== DATA EXTRACTS

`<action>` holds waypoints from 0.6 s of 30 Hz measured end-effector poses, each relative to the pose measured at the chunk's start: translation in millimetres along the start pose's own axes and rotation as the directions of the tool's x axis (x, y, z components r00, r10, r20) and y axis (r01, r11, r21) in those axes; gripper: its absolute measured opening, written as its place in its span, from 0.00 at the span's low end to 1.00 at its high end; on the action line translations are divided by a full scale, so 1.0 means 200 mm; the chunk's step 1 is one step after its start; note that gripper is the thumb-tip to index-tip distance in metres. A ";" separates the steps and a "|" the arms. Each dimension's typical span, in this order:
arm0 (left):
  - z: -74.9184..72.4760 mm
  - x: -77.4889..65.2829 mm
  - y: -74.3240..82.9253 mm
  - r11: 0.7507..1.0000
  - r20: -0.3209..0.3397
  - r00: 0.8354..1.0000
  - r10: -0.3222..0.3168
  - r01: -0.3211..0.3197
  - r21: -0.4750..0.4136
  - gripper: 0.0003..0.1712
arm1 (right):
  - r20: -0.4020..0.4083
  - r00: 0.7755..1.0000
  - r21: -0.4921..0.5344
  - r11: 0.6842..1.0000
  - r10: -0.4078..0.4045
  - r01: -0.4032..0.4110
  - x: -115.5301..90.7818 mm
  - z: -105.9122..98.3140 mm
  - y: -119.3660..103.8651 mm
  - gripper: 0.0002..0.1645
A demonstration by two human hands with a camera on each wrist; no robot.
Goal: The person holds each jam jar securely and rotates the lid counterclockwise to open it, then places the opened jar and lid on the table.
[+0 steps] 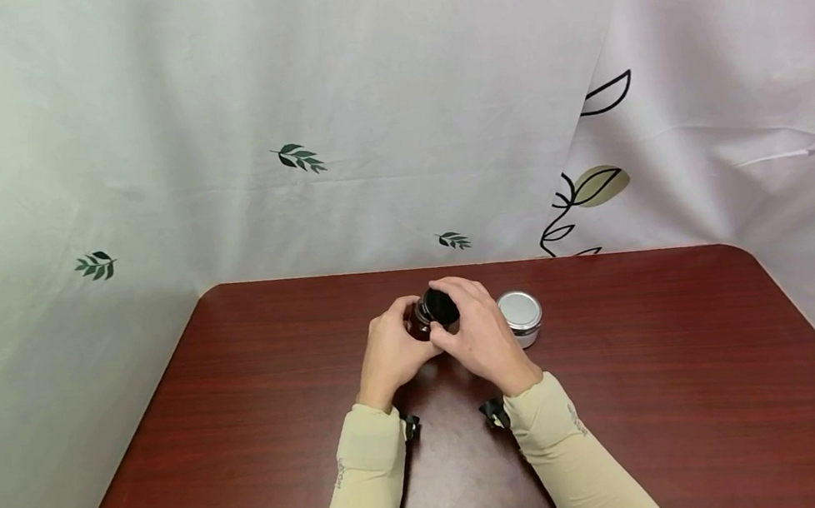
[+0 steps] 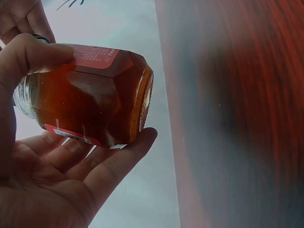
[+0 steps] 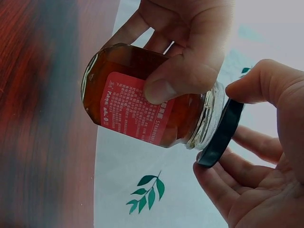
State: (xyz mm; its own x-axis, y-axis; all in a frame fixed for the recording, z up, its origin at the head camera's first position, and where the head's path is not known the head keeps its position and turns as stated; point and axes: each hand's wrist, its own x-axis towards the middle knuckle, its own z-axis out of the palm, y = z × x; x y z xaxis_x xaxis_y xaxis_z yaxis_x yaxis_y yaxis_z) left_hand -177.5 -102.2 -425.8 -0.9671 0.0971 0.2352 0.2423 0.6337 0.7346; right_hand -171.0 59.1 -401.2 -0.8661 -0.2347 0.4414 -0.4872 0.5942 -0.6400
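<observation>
My left hand (image 1: 394,346) grips a glass jam jar (image 3: 137,95) by its sides, thumb pressed on the red label (image 3: 135,111) printed with "STRAWBERRY". The faceted jar holds amber-red contents and is tilted, its base toward the left in the right wrist view. At its mouth sits a black lid (image 3: 223,135), slightly askew, with clear glass threads showing beside it. My right hand (image 1: 483,333) pinches that lid's rim between thumb and fingers. From the left wrist, the jar (image 2: 95,95) shows a barcode strip underneath, and most of the lid is hidden.
A round silver tin (image 1: 520,312) with a flat lid stands just right of my right hand. The dark red wooden table (image 1: 272,387) ends at a pale curtain (image 1: 361,108) with leaf prints behind it. Dark straps show at both wrists.
</observation>
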 end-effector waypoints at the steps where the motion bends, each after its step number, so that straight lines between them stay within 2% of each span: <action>1: 0.00 0.00 0.00 1.000 -0.001 1.000 0.001 -0.001 -0.001 0.36 | 0.000 1.000 0.000 1.000 0.001 -0.001 0.00 0.00 0.00 0.33; 18: 0.00 0.01 -0.01 1.000 -0.002 1.000 0.000 0.000 -0.001 0.35 | -0.012 1.000 -0.007 1.000 -0.001 0.001 -0.01 0.00 0.00 0.33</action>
State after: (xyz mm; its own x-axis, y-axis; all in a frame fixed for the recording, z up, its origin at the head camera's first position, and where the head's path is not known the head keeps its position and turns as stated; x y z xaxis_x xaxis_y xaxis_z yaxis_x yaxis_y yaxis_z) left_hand -179.1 -103.4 -426.4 -0.9670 0.0960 0.2361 0.2423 0.6332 0.7351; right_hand -170.6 59.3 -402.8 -0.8642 -0.2265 0.4494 -0.4873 0.5994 -0.6350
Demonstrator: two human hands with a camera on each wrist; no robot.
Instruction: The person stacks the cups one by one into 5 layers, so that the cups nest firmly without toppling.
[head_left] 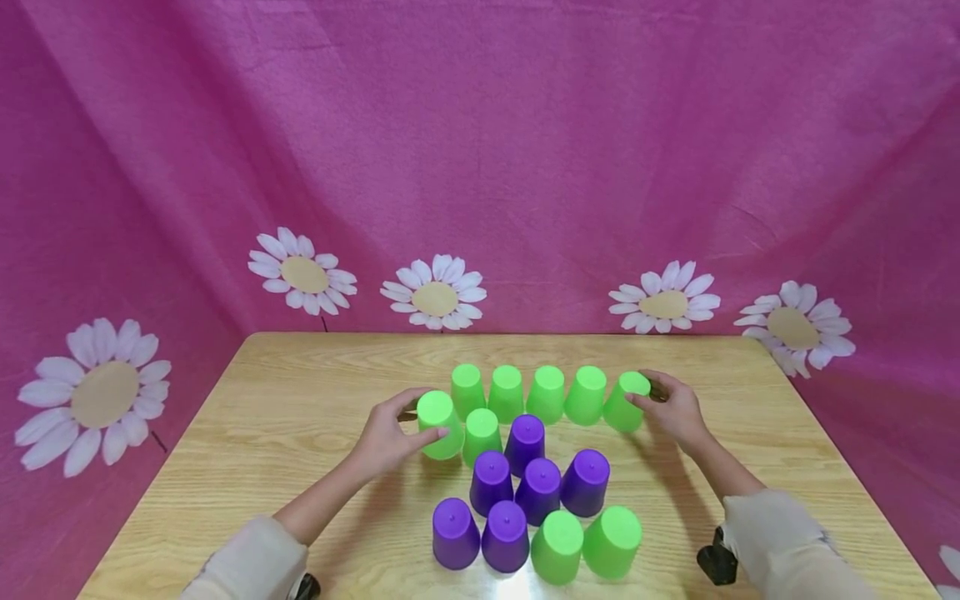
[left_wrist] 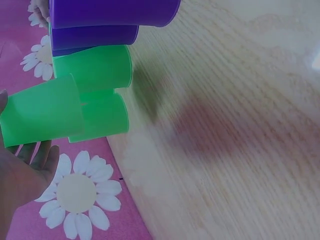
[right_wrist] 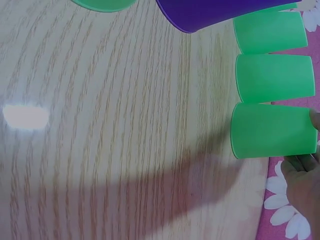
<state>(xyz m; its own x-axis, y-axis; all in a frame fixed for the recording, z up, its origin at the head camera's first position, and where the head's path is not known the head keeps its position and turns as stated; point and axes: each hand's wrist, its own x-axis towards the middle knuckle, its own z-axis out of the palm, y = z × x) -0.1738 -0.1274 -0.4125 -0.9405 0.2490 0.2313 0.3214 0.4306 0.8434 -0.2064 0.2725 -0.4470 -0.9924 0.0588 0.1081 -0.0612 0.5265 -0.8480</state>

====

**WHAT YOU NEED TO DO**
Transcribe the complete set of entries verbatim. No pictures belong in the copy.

**EXERCISE RESULT**
`<action>` holds waypoints from 0.6 s of 30 Hz measured end-effector poses, each relative to the pose measured at the chunk's start: translation in millimetres along the start pose's own axes and rotation as the directions of the tool's x axis (x, y, z components r00, r10, r20) and y axis (r01, r11, r21) in those axes; gripper: its absolute measured opening, written as its place in its span, from 0.00 at the span's low end to 1.00 at its high end; on the action line translations are divided by a full scale, so 1.0 means 200 mm; the chunk's step 1 is one step after its start; note that gripper is the thumb-tip to index-tip distance in metres. A ";" separates the steps and a "|" the arms. Each dimension's typical span, in this order:
arm0 (left):
  - z: -74.9184..72.4760 mm
  - x: -77.4889..65.2829 mm
  - y: -74.3240..82.9253 mm
  - r11: 0.7507..1.0000
  - r20: -0.3209..0.3397
  - r00: 0.8354..1.0000
  - r10: -0.3222..0.3168
  - r01: -0.3211..0.3197
  - r21: -0.4750..0.4136
  - gripper: 0.0003..0.1712
arm1 (right):
  - r20: -0.4020..0.4083
  - r00: 0.7755..1.0000
  - r21: -0.4921..0.5344
  - r11: 0.6842..1.0000
  - r10: -0.4078..0.4045
  - r01: -0.4032..0.4110
  - x: -115.5301..90.7818 mm
  - z: -105.9122..98.3140 mm
  - y: -119.3660..103.8651 mm
  - gripper: 0.0002..0.1645
A demonstration by two human hands with a camera on each wrist; no robot.
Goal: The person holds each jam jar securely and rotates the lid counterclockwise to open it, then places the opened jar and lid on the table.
[+0 steps] 
[+0 steps] 
[+0 steps] 
State: (xyz mm; its own x-axis, y-axis; all in a frame fixed for the recording, z up, its origin at the head camera's first position, and where the head's path is not known the head keeps its position and turns as stated; point and axes: each hand's wrist, its own x-axis towards the middle knuckle, its own z-axis out of the palm, y = z × x; x y z xaxis_x xaxis_y xaxis_z yaxis_x yaxis_y yaxis_z) left_hand -177.5 -102.2 -425.8 -0.9671 0.0971 0.2352 0.2423 0.6337 0.7346; right_hand -171.0 59.1 -401.2 -0.8661 -0.2347 0.4414 -0.4872 0.5942 -0.6400
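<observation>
My left hand (image 1: 394,346) grips a glass jam jar (image 3: 137,95) by its sides, thumb pressed on the red label (image 3: 135,111) printed with "STRAWBERRY". The faceted jar holds amber-red contents and is tilted, its base toward the left in the right wrist view. At its mouth sits a black lid (image 3: 223,135), slightly askew, with clear glass threads showing beside it. My right hand (image 1: 483,333) pinches that lid's rim between thumb and fingers. From the left wrist, the jar (image 2: 95,95) shows a barcode strip underneath, and most of the lid is hidden.
A round silver tin (image 1: 520,312) with a flat lid stands just right of my right hand. The dark red wooden table (image 1: 272,387) ends at a pale curtain (image 1: 361,108) with leaf prints behind it. Dark straps show at both wrists.
</observation>
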 end-effector waypoints at the steps where the motion bends, each after its step number, so that straight lines between them stay within 2% of each span: <action>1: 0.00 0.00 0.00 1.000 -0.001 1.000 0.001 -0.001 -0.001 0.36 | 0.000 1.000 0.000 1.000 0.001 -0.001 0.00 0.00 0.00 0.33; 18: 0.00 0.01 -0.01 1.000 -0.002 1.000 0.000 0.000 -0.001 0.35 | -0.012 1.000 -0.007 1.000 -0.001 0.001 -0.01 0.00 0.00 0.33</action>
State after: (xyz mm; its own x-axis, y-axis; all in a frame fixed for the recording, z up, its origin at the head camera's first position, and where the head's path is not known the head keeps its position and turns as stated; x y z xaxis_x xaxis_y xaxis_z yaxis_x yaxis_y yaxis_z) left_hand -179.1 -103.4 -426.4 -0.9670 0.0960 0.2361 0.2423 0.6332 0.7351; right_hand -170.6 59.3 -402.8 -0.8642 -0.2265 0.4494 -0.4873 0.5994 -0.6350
Demonstrator: two human hands with a camera on each wrist; no robot.
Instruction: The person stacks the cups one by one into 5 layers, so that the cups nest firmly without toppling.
[head_left] 
[left_wrist] 
[right_wrist] 
<state>(xyz m; its own x-axis, y-axis; all in a frame fixed for the recording, z up, its origin at the head camera's first position, and where the head's path is not known the head keeps its position and turns as stated; point and axes: each hand's wrist, its own x-axis towards the middle knuckle, its own z-axis out of the palm, y = z × x) -0.1738 -0.1274 -0.4125 -0.9405 0.2490 0.2313 0.3214 0.4306 0.8434 -0.2064 0.2725 -0.4470 -0.9924 0.0588 0.1081 -0.0612 0.5265 -0.8480</state>

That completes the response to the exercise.